Collected data:
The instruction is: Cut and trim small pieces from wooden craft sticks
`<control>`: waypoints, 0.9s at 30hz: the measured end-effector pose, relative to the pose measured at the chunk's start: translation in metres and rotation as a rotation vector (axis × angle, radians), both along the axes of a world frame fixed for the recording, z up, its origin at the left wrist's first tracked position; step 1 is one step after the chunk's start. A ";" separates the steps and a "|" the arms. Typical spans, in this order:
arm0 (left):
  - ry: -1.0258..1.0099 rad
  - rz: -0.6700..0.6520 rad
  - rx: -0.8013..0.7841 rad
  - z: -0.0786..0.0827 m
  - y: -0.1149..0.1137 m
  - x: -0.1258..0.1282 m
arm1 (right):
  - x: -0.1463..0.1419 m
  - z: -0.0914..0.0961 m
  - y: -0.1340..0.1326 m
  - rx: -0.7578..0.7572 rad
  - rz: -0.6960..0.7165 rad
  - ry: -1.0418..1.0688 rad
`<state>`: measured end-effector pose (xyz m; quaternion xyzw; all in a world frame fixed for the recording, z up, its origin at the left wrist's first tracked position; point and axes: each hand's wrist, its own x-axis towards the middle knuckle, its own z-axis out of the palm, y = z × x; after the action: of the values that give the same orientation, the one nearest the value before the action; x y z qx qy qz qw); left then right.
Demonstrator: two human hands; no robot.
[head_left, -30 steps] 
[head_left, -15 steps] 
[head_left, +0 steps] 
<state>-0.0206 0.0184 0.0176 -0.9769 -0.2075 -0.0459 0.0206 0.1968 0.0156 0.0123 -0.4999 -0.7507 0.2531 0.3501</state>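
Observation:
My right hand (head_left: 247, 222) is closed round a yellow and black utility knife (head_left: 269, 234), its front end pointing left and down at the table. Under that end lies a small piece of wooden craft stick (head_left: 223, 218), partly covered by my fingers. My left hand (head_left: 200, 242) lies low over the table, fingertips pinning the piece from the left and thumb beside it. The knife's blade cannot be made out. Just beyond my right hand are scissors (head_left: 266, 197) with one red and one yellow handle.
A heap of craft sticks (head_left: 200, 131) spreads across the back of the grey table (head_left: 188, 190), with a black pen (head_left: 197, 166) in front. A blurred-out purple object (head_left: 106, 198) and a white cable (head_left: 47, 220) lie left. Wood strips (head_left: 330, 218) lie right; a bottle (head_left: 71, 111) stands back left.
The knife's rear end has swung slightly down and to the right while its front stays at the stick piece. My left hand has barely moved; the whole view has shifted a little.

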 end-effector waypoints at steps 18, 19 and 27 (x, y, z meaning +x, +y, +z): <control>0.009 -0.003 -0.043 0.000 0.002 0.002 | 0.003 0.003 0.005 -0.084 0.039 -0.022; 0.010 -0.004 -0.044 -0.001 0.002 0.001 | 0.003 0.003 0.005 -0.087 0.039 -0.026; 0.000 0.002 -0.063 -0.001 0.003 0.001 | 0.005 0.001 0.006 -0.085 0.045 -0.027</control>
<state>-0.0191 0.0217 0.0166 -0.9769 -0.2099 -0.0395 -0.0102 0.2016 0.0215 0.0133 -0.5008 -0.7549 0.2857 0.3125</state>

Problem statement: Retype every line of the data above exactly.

Solution to this problem:
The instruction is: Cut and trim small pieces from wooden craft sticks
`<control>`: waypoints, 0.9s at 30hz: the measured end-effector pose, relative to the pose measured at the chunk's start: translation in metres and rotation as a rotation vector (axis × angle, radians), both along the axes of a world frame fixed for the recording, z up, its origin at the left wrist's first tracked position; step 1 is one step after the chunk's start. A ";" separates the steps and a "|" the arms. Typical spans, in this order:
arm0 (left):
  - ry: -1.0258..1.0099 rad
  - rz: -0.6700..0.6520 rad
  - rx: -0.8013..0.7841 rad
  - z: -0.0786..0.0827 m
  - y: -0.1149..0.1137 m
  - x: -0.1258..0.1282 m
arm1 (right):
  - x: -0.1463..0.1419 m
  - z: -0.0914..0.0961 m
  - y: -0.1340..0.1326 m
  - rx: -0.7578..0.7572 rad
  - rz: -0.6960..0.7165 rad
  - ry: -1.0418..1.0688 rad
`<state>`: measured end-effector pose (xyz m; quaternion xyzw; all in a world frame fixed for the recording, z up, its origin at the left wrist's first tracked position; point and axes: each hand's wrist, its own x-axis towards the middle knuckle, its own z-axis out of the palm, y = z × x; after the action: of the values that give the same orientation, the one nearest the value before the action; x y z qx qy qz qw); left then right.
Demonstrator: two human hands; no robot.
[head_left, -30 steps] 
[head_left, -15 steps] 
[head_left, +0 steps] 
<state>-0.0206 0.0184 0.0176 -0.9769 -0.2075 -0.0459 0.0206 0.1968 0.0156 0.0123 -0.4999 -0.7507 0.2531 0.3501</state>
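Observation:
My right hand (head_left: 247, 222) is closed round a yellow and black utility knife (head_left: 269, 234), its front end pointing left and down at the table. Under that end lies a small piece of wooden craft stick (head_left: 223, 218), partly covered by my fingers. My left hand (head_left: 200, 242) lies low over the table, fingertips pinning the piece from the left and thumb beside it. The knife's blade cannot be made out. Just beyond my right hand are scissors (head_left: 266, 197) with one red and one yellow handle.
A heap of craft sticks (head_left: 200, 131) spreads across the back of the grey table (head_left: 188, 190), with a black pen (head_left: 197, 166) in front. A blurred-out purple object (head_left: 106, 198) and a white cable (head_left: 47, 220) lie left. Wood strips (head_left: 330, 218) lie right; a bottle (head_left: 71, 111) stands back left.
The knife's rear end has swung slightly down and to the right while its front stays at the stick piece. My left hand has barely moved; the whole view has shifted a little.
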
 end-effector waypoints at steps 18, 19 and 27 (x, y, z meaning +x, +y, +z): <control>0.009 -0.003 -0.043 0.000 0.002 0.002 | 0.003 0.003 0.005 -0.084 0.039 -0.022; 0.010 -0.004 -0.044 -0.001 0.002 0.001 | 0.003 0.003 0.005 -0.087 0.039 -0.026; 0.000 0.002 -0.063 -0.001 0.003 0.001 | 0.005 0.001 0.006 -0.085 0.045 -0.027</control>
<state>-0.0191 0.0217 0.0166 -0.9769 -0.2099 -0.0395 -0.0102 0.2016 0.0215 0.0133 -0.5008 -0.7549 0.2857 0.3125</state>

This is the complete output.